Thursday, October 30, 2014

Haunted Spaces

Some spaces eat you up,
Some spaces spit you out.

Some spaces do not exist,
Except in their own barren womb.
And there you find the remains of nightmares,
The long gone scents of wilted waters.
There, fingers touch and voices call
Deep from the abyss of unnoticed deaths.

White could be the walls hiding brown blood,
Or pure the curtains veiling its own massacres.
Like sharded tombstones of a hidden demise.

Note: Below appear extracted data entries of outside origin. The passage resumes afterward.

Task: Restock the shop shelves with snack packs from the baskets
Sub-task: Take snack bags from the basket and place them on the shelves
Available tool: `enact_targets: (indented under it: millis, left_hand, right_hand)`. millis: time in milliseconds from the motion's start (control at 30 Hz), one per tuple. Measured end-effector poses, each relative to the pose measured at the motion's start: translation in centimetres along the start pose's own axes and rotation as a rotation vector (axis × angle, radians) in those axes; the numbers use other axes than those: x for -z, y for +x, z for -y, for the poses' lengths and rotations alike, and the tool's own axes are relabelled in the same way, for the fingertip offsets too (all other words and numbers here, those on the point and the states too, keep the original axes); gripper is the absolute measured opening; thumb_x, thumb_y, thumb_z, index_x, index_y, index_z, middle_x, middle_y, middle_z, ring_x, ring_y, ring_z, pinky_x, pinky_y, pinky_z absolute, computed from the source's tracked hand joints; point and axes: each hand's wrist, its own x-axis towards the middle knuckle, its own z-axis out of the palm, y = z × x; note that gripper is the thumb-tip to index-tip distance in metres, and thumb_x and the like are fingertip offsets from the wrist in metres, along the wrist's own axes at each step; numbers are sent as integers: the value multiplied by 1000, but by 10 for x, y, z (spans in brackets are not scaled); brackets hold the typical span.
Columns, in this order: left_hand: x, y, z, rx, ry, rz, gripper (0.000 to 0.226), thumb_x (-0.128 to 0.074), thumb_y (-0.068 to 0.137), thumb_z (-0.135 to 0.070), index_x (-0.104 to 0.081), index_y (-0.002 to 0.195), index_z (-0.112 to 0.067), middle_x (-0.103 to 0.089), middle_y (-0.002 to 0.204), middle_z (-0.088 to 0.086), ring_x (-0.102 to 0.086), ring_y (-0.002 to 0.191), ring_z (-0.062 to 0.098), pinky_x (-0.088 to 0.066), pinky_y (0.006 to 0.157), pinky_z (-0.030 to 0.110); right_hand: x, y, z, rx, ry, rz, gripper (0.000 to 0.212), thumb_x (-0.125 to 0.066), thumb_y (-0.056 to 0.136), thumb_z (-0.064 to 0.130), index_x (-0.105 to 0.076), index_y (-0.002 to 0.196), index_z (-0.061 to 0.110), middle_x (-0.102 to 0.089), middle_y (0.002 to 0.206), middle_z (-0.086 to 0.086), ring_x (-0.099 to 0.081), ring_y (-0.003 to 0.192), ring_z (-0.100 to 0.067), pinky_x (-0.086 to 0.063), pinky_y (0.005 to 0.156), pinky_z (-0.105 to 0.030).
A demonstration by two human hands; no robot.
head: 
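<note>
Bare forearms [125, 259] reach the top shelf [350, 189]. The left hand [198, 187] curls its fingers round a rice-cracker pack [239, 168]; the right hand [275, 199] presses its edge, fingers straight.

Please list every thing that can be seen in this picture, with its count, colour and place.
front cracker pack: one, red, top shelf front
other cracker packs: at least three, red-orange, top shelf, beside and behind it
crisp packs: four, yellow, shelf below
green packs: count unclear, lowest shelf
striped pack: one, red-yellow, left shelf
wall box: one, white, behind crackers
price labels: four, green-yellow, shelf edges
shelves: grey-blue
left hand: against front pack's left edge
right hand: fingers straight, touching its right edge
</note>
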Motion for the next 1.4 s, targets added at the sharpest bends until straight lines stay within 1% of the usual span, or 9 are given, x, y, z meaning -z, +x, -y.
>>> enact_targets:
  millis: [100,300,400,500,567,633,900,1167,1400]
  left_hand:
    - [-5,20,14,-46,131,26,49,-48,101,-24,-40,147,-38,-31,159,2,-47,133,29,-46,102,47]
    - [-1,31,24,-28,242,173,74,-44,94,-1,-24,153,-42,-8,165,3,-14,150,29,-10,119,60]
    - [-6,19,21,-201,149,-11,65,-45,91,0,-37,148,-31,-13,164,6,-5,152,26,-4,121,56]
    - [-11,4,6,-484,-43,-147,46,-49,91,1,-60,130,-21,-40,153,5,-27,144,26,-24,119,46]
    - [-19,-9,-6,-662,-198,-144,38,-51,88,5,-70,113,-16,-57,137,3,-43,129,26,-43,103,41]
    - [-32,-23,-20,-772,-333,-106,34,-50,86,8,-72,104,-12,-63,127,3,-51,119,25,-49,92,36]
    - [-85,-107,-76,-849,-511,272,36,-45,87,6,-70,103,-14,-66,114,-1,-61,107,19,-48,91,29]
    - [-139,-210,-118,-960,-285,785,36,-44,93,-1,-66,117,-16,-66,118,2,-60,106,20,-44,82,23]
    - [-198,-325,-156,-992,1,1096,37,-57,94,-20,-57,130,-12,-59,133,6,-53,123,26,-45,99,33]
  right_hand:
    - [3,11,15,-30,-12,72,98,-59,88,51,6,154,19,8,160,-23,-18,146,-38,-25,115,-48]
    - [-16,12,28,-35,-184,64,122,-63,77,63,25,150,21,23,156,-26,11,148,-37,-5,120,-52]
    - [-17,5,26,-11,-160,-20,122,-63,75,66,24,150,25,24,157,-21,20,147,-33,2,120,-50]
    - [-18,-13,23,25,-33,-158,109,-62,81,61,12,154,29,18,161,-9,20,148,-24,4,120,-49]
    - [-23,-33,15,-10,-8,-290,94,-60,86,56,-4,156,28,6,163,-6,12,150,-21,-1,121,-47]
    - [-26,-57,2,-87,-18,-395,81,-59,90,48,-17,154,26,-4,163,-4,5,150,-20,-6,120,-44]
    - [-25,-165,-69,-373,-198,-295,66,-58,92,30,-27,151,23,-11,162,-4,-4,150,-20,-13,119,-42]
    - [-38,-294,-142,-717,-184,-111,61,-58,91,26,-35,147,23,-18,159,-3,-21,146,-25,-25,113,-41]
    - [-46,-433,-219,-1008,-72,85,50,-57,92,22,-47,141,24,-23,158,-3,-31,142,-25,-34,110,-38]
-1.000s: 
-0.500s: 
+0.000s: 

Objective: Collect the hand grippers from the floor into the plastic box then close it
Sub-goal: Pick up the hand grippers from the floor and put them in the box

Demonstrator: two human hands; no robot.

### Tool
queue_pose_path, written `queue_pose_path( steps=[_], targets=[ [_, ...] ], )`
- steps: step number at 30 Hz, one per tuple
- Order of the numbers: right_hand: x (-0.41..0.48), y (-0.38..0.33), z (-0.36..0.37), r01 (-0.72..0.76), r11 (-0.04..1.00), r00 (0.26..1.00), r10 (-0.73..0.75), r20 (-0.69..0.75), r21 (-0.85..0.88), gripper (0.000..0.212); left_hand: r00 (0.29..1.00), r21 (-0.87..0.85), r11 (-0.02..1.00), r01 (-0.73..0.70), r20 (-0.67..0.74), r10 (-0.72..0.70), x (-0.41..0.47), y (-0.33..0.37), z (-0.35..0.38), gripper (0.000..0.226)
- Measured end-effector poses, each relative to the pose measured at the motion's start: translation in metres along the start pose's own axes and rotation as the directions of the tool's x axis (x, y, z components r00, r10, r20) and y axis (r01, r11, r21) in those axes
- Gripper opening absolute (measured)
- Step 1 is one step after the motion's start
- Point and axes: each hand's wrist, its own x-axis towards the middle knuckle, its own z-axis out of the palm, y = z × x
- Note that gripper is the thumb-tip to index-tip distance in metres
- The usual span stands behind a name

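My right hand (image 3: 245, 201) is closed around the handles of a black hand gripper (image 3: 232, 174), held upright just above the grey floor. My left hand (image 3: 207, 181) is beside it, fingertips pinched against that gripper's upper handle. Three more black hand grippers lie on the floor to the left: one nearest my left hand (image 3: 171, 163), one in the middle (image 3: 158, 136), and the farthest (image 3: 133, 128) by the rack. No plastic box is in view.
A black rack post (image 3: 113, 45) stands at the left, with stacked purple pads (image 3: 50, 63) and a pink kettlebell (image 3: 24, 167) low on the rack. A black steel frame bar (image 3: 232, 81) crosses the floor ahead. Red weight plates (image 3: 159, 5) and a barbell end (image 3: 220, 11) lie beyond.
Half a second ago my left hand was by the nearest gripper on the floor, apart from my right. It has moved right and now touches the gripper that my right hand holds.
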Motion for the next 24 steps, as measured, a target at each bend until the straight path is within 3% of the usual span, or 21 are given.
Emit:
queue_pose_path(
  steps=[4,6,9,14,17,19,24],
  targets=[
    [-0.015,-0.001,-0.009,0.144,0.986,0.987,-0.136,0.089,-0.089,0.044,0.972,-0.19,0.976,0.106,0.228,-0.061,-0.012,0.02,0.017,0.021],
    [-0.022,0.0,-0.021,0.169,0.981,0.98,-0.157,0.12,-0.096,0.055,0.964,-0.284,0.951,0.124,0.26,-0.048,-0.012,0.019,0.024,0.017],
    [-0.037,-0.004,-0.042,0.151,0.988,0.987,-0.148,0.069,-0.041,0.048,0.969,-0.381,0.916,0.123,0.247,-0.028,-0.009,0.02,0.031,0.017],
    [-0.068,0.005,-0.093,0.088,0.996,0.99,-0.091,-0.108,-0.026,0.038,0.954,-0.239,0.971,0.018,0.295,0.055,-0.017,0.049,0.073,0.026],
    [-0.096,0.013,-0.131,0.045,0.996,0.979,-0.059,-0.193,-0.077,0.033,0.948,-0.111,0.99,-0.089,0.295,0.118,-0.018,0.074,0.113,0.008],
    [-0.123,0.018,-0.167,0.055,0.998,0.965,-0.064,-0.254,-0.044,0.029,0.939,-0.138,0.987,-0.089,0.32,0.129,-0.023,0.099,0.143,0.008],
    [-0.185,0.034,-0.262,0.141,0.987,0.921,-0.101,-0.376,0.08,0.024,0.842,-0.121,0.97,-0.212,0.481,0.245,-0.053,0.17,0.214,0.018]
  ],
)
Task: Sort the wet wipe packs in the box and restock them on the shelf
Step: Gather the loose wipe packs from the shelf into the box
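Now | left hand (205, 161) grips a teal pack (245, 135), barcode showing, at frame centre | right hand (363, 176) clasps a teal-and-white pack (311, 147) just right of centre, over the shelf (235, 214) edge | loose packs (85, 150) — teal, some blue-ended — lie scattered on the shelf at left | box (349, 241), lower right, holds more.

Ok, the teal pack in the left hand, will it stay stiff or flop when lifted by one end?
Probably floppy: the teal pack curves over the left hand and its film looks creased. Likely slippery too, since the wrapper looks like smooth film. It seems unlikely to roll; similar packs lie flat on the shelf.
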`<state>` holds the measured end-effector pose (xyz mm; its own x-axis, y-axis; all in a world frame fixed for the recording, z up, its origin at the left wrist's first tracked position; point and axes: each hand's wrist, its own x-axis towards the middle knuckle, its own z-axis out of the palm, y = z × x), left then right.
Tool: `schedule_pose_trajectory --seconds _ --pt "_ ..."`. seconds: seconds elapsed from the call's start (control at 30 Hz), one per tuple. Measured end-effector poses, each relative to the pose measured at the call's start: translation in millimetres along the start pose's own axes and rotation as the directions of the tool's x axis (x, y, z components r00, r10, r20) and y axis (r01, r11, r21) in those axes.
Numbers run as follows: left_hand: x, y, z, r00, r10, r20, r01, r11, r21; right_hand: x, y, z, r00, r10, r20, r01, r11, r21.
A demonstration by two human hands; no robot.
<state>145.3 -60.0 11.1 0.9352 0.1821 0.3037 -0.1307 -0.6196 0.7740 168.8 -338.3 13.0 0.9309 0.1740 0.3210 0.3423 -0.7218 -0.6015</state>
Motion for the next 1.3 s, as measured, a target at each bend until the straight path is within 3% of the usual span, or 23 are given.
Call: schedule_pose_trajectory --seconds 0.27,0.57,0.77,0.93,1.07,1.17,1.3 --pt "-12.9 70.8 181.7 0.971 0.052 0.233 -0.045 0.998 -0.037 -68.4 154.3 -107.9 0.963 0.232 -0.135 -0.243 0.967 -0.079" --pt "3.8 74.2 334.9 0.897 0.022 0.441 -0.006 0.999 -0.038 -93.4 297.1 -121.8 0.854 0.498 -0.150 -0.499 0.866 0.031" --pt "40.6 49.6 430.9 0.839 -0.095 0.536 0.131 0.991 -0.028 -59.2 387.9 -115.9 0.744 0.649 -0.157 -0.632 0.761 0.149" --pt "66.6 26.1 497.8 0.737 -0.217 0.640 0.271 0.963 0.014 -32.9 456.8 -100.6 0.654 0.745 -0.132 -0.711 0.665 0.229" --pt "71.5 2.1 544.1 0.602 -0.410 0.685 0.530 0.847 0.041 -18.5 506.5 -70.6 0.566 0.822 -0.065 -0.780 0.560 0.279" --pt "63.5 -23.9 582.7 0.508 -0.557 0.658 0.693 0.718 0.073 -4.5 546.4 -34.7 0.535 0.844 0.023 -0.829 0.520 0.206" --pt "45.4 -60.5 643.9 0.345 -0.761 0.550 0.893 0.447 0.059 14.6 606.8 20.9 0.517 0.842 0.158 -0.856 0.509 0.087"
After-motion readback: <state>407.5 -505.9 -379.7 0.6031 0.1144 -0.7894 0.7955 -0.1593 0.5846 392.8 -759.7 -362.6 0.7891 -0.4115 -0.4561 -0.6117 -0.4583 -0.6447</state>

A baby boy buried in cubes of ice.
A man with an axe, proud
Of his ability to order death around.
Knocks on the door
With no one out there.
Dear little cottage,
Is this play fair?

A sweetened sourness.
A limping calm.
The mind licks the air around,
Shuffling on three feet
One in the sky,
One on ground,
One inside a tortured sleep newly found.
  
A shifting silence
Peeps through its mask;
Cursed to a life
In the realm of thoughts
Protracted by memory
And blessed by my being.
  
Stop the knocks,
I don’t want your pain
Let me sleep
And be fine again.
Clear out your hoarded memory,
Brush out the skulls, brush out the axes.
There is still sunlight outside.  



Thursday, October 23, 2014

Dented and Tainted

Perhaps the only beauty about something pure and unadulterated was its immense potential to be dented and tainted.
Everywhere she looked, little Margot found dents and torn pieces. She found them exquisite, almost divine.
Poor little Margot. She was addicted to aches, but she was not sad at all. It was as if sorrow sieved itself and kept the thick rocks away, giving her a paltry sip.
She would walk down the streets and smile at shopkeepers. They greatly amused her; sitting there with their precious wares waiting for someone to come take them away in exchange for a few notes.
What did ‘to possess’ something mean? Who gauged how pure your possession was or how intense your propriety over it was?
People around still danced, still painted, and still dreamt beneath the torn blankets. That was the essence of life - to see beyond the torn covers. You had to get out of your covers and stand naked in the snow.
Little Margot dreamt away. There was nowhere else to go, she knew she had arrived and she knew that she had started on her soul path.
A very wise woman had once told her, that when things start falling in place just like that, without you needing to put in extraneous efforts, it meant that you had started on your soul path, the path you are meant to be on. And from then on nothing else would matter.
Little Margot had trusted her, and when things actually did start falling in place without the need for her constant prayers or oblong wishes, she knew that she was on her way. She still battled with the past but now, with her stars completely in her favor, she found her long lost dancing shoes hidden right below her nose. 
She found her long lost voice, and now what she spoke made complete sense to her soul. 
Nothing and no one could insult her essence, for she knew what it was and could finally defend it.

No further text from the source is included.